Conclusions: SIAscopy of psoriatic plaques at early follow-up during patient phototherapy enables good prediction of likely later clinical clearance, thereby potentially avoiding unnecessary further treatment. A larger confirmatory study is now needed.     

Optimized UVB treatment of psoriasis: a controlled, left-right comparison trial

In a randomized, controlled, left-right comparison study, 20 patients with chronic plaque psoriasis were treated with UVB. One side of the body received UVB in a conventional regimen with fixed dose increments, the other side was given UVB doses according to measurements of skin pigmentation. Skin pigmentation was quantified by the skin reflectance technique. The relationship between skin pigmentation and sensitivity to UV radiation was used to optimize and individualize the initial UVB exposure dose. Clinical outcome, initial, final and cumulative UVB doses, time to 50% reduction in PASI score, and side-effects were compared. The consequence of the optimization of the UVB doses with a skin reflectance meter was that the initial UVB dose was significantly higher than in the conventional UVB regimen. PASI scoring demonstrated a more rapid improvement during the first 2 weeks of treatment on the half body receiving the optimized treatment compared to the other side (P < 0.05). This new technique offers the same therapeutical advantages and security as a dose regimen guided by minimal erythema dose testing. However, measurement of skin pigmentation by skin reflectance is a quick method which can be operated easily by nurses.     

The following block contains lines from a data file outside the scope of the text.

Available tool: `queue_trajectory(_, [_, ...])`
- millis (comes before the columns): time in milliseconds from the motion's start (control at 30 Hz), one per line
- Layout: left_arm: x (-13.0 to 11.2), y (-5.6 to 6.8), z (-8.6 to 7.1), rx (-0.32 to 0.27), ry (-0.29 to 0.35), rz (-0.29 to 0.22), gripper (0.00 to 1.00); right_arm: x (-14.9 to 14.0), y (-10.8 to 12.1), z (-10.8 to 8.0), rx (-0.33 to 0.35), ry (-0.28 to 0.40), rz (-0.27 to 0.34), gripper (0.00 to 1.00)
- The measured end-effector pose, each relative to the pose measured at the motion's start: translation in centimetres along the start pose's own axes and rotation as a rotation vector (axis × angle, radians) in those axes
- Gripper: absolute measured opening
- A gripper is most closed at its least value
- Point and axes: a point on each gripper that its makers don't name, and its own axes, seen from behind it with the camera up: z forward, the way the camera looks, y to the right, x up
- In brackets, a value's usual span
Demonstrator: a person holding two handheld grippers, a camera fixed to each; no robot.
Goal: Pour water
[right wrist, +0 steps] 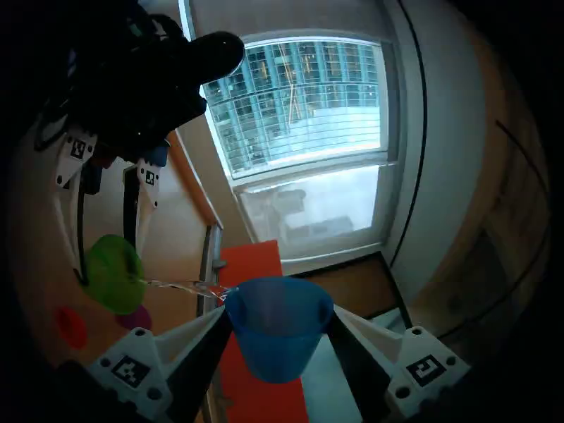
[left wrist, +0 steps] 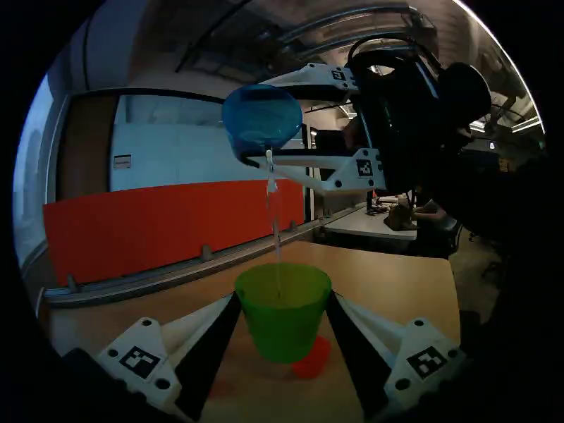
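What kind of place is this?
Probably an office or lab workspace: a light wooden desk top, a long orange partition panel behind it, and a large glass window facing tall buildings.

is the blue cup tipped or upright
Tipped: the blue cup shows its open mouth sideways, and a thin water stream falls from its rim into the green cup below.

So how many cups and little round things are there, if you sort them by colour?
green cup: 1
blue cup: 1
red round thing: 1
purple round thing: 1
Total: 4
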Motion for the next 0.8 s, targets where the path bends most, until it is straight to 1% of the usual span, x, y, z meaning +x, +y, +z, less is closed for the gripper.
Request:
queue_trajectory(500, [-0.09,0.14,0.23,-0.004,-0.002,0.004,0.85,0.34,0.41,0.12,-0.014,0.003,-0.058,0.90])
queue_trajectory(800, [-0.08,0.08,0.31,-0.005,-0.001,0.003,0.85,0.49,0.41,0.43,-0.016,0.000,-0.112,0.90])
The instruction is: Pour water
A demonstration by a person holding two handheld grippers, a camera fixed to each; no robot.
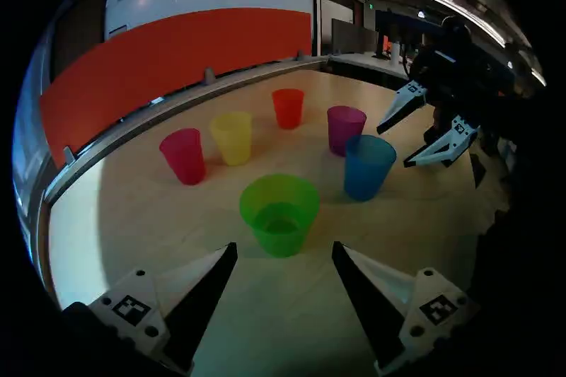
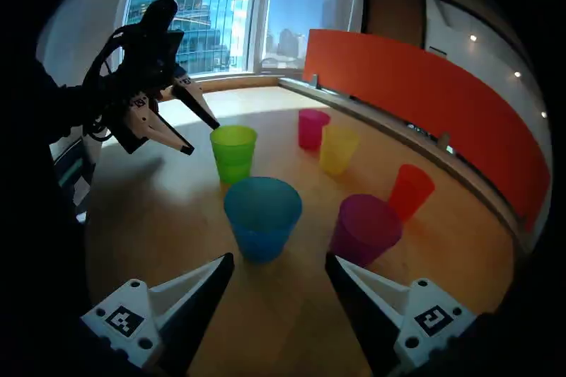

Tumor necrosis factor-α-converting enzyme as a potential mediator of the influence of smoking on the response to treatment with narrowband ultraviolet B in psoriasis patients

Purpose: The aim of the study was to analyze the relationship between smoking and the treatment with narrowband ultraviolet B (NB‐UVB) in psoriasis patients and to examine the role of the soluble tumor necrosis factor‐α receptor type one (sTNF‐R1) in plasma and that of TNF‐α‐converting enzyme (TACE) released from peripheral blood mononuclear cells (PBMC) in this relationship. Methods: The study has been conducted among 45 inpatients with plaque‐type psoriasis vulgaris and 36 inpatients with other chronic inflammatory skin disorders from similar social background (controls). Taking into account the number of cigarettes smoked daily and the duration of smoking, subjects were classified as mild, moderate and heavy smokers. The severity of psoriasis was assessed using psoriasis area and severity index (PASI) score, concentrations of sTNF‐R1 and TACE (expressed in ng/ml) – with quantitative sandwich enzyme immunoassays before (T₀) and after 20 NB‐UVB irradiations (T₂₀). Results: The pretreatment concentration of sTNF‐R1 was 2.55±0.17 in patients and 1.79±0.13 in controls (P<0.05) and that of TACE – 2.62±0.34 and 1.29±0.25, P<0.05, respectively. PASI score correlated with sTNF‐R1 and with TACE concentrations (R=0.40 and R=0.38, P<0.05, respectively). PASI score, sTNF‐R1 and TACE concentrations were similar in mild, moderate and in heavy smokers. PASI score and TACE concentration declined significantly after treatment in three groups; the lowest TACE concentration at T₂₀ was noticed in mild smokers, the highest in heavy smokers (0.86±0.26 and 1.91±0.20, P<0.05, respectively). The post‐treatment PASI score correlated with the intensity of smoking and with TACE concentration (R=0.50 and R=0.47, P<0.05, respectively). The strong correlation between the pretreatment TACE concentration and the treatment outcome was observed in heavy smokers (R=0.63, P<0.05). Conclusions: The baseline TACE concentration in PBMC may be of value in predicting the response to the treatment with NB‐UVB in smoking psoriasis patients. Smoking may adversely influence this treatment and TACE may be one of mediators in this influence.